Increasingly, proactive organizations are deploying strategies that regard data management as a dynamic logistics activity. The most effective have placed a data management platform at the center of the complex multi-source, multi-system distribution process – taking inputs from vendor feeds and departmental sources, testing them for quality and routing them through the platform to downstream systems and users. As data flows through the system, the platform provides the framework for auditing activity and monitoring performance against critical SLAs.
Such systems simplify the technical challenges significantly. Because they eliminate potentially hundreds of point-to-point connections, they make the administration, control and delivery of reference, market and risk data much more manageable. Moreover, workflows become more efficient, enabling organizations to save time and money. Crucially, the centralized approach built around the effective development of a data supply chain, is helping companies mitigate risk and meet the growing demands of regulatory compliance.
So how can organizations achieve this?
The first step in the process is to ask the right questions to identify and address each organization’s specific data management challenges. In understanding the challenges, the critical internal SLAs become clear and the organization will get a picture of the necessary workflows in order to get the right data to the right people at the right time. Working with a specialist data management team an organization can also be directed as to best practice in formulating the appropriate workflows and dealing with these issues.
The next step is the implementation of a robust system, supported by a dedicated data management team, to help implement the workflows that will compel organizations to address their procedural concerns and allow compliance and reporting to become more highly automated.

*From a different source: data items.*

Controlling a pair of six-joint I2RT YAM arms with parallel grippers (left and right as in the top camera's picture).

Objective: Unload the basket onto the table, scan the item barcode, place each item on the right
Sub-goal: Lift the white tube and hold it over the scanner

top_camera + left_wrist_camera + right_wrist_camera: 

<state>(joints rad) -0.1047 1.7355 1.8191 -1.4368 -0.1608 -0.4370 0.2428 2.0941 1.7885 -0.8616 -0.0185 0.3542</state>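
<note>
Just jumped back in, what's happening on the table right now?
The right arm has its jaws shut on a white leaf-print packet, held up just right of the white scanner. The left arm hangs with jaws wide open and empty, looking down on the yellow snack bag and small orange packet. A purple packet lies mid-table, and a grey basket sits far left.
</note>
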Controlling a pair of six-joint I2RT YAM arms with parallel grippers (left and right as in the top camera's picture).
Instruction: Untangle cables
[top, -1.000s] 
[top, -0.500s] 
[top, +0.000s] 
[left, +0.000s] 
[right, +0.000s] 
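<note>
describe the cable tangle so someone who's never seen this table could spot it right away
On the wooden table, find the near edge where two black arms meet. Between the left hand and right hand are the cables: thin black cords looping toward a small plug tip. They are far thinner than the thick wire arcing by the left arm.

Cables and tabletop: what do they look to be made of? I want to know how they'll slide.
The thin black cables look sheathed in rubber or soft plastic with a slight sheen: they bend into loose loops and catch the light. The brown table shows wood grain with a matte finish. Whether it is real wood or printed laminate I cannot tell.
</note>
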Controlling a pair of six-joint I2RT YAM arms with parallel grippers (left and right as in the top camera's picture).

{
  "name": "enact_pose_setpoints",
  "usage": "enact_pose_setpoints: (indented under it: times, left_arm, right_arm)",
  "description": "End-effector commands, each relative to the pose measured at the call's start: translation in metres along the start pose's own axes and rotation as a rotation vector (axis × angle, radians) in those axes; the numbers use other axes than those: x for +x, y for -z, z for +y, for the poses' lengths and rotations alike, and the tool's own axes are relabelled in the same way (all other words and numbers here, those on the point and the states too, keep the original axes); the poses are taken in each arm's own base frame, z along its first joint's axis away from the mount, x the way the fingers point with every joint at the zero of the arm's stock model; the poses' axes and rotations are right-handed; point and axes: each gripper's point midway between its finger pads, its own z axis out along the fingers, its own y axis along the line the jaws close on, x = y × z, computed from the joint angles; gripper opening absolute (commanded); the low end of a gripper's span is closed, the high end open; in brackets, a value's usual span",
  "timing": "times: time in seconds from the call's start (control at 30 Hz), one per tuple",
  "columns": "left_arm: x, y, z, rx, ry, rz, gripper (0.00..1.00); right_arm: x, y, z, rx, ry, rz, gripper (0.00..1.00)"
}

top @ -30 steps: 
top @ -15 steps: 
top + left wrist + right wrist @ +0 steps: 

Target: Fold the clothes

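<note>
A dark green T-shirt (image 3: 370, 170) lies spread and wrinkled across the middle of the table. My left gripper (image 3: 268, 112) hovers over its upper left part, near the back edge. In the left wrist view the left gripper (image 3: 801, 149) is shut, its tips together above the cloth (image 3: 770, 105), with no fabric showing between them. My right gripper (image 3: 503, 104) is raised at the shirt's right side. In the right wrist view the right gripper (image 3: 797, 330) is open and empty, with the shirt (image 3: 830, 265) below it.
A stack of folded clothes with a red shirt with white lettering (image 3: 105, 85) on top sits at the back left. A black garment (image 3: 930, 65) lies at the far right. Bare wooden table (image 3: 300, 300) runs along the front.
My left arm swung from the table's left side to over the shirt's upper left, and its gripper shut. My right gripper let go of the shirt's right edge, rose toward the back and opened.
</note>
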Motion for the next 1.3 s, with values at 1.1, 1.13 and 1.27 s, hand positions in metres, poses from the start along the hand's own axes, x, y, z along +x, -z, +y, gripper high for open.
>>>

The Principles for effective risk data aggregation and risk reporting, known as BCBS239 within Basel III, mandate banks to impose strong data governance to assure the organization, assembly and production of risk information. The principles, similar to Dodd-Frank in the US, begin with traditional notions of soundness: risk reporting should be transparent, and the sourcing, validation, cleansing and delivery of data should be tightly controlled and auditable. But the new regulatory model also makes timeliness and adaptability fundamental requirements. This is a significant change from Basel II which addressed the formulation of risk models in detail but, in retrospect, failed to identify the need for accurate data. Without which, models and analysis tended to underestimate the frequency of major portfolio losses and underestimate resulting capital ratios.
The data supply chain approach shifts the focus away from the accumulation of data and shifts focus to delivery. Every activity becomes focused on ensuring the right package of data is delivered to the customer at the right time – everything works backwards from that primary objective. This is a challenge to incumbent models that largely focus on the aggregation and organization of huge volumes of data into a monolithic fixed schema.
In this new approach, the core components of data management – capture, validation and delivery – remain constant. But the process begins from the end-user’s perspective, with Chief Data Officers considering two key questions: 1. who am I delivering this data to? and 2. under what Service-Level Agreement (SLA)? By adopting an SLA-led approach and focusing on the end-game of delivery, it becomes much easier to work backwards and align performance (and costs) with business needs. With the overarching SLA as the start-point, data management becomes a logistics exercise whose primary objective is to get the right data, to the right people in time to meet their local SLAs – in effect, a data supply chain. The new approach makes changes to data requirements much easier to absorb; by-passing the need to change a data schema and incorporating the change directly to rules that govern the data package provides an agile and transparent mechanism for on-the-move data changes.
With the right rules and workflow in place, not only will challenges be resolved and risk mitigated, but it also places the organization in the best possible position to adopt an open and transparent enterprise-wide data management strategy that incorporates the entire data supply chain to deliver users the data they want, when and how they want it.
Although we may have survived the consequences of regulatory and information failures that characterized the financial crisis, organizations cannot afford to be complacent. A reliance on inefficient legacy models will no longer suffice.
To progress, Chief Risk Officers and Chief Data Officers must drive the reconfiguration of financial data management – and establish it as a logistical exercise.